The result is depicted in the table:
As we can see, the variables cabin, name and ticket are non-informative - they have too many unique values, that's why they can't be used in the robust solution. Because of these reasons, the information value of the variables can't be calculated and they got IV score equals 0.
The most informative most appropriate predictors are sex and fare - they are characterized with IV scores higher than 0.5 which corresponds to the very strong predictive power case. At the same time the predictors pclass and embarked have strong and moderate predictive powers, but age, parch and sibsp are variables with weak predictive power.
So, the most appropriate solution for us might be the limitation of the predictors' list by sex, fare, pclass and embarked only.

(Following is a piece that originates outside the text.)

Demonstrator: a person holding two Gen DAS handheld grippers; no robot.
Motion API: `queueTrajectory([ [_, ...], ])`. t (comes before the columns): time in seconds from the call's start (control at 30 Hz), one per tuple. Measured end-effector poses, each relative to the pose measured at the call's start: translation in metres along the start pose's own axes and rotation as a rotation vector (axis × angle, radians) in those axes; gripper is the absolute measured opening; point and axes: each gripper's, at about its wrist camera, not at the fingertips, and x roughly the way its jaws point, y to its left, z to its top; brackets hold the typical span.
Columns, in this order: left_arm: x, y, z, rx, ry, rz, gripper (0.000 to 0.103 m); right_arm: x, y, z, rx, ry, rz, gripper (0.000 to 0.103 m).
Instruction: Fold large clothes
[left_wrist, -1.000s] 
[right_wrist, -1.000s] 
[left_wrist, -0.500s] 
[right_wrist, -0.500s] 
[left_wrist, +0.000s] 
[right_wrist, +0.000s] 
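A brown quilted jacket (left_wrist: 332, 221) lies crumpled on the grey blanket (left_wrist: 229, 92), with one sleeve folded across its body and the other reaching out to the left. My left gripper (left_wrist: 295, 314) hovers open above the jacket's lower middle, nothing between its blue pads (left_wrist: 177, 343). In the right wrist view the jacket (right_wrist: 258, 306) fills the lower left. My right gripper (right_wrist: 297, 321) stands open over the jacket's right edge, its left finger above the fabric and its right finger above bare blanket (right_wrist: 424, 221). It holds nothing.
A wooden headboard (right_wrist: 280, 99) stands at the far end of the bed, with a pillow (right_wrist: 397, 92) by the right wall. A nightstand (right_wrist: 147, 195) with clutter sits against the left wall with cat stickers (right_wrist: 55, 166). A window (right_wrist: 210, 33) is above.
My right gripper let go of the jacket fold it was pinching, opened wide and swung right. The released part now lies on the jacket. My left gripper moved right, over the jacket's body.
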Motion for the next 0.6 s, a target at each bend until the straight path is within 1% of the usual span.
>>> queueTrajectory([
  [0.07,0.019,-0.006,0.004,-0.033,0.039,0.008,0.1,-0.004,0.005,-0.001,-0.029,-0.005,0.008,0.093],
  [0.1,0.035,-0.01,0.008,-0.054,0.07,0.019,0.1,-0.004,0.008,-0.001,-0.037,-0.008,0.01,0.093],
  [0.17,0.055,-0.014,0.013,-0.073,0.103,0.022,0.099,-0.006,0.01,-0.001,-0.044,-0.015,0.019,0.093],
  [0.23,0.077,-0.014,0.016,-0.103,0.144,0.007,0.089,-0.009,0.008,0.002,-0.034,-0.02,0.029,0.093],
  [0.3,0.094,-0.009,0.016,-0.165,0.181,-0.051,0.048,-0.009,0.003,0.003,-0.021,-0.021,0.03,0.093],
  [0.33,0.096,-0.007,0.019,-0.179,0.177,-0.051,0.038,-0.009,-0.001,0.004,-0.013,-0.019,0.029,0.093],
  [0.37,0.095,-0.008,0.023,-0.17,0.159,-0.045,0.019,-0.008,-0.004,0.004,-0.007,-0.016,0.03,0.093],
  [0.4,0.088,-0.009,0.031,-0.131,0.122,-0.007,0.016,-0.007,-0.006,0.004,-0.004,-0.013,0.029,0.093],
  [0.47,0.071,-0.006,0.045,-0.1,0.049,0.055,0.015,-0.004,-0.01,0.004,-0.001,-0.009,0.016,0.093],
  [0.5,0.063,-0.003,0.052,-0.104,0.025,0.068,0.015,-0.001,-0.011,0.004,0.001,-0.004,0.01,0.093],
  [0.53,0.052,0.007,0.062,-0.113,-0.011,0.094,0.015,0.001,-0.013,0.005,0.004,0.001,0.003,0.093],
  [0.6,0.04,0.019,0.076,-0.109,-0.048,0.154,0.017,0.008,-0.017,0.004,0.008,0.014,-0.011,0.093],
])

Detailed Analysis of the predictor
Sometimes there is a necessity to understand which categories are related to the specific variable bring the strongest impact to the predictive ability of the variable, and, in the case of a numerical variable, understand if the variable binning was made in the best way. For this purpose, we should select the variables for the analysis and execute brick with "Information Value with WoE" mode. For instance, we want to investigate pclass and age variables:
- pass the input data set to the Information Value brick
- define the target (survived column)
- add pclass and age to the Columns list
- choose Remove all except selected option
- choose the "Information Value with WoE" mode
- run pipeline
Let's look at the results:
We may see, that passengers of the first and second classes have more chance to survive than the passengers of third class (negative and positive WoE correspondingly) and both categories make an equal contribution to the final information value of the predictor. As for age category, the strongest contribution to the variable information value makes the category of passengers younger than 14 years old - according to the data children have more chance to survive in comparison with adult people, but for the adult people group, we can't provide an unambitious answer and the additional information is required.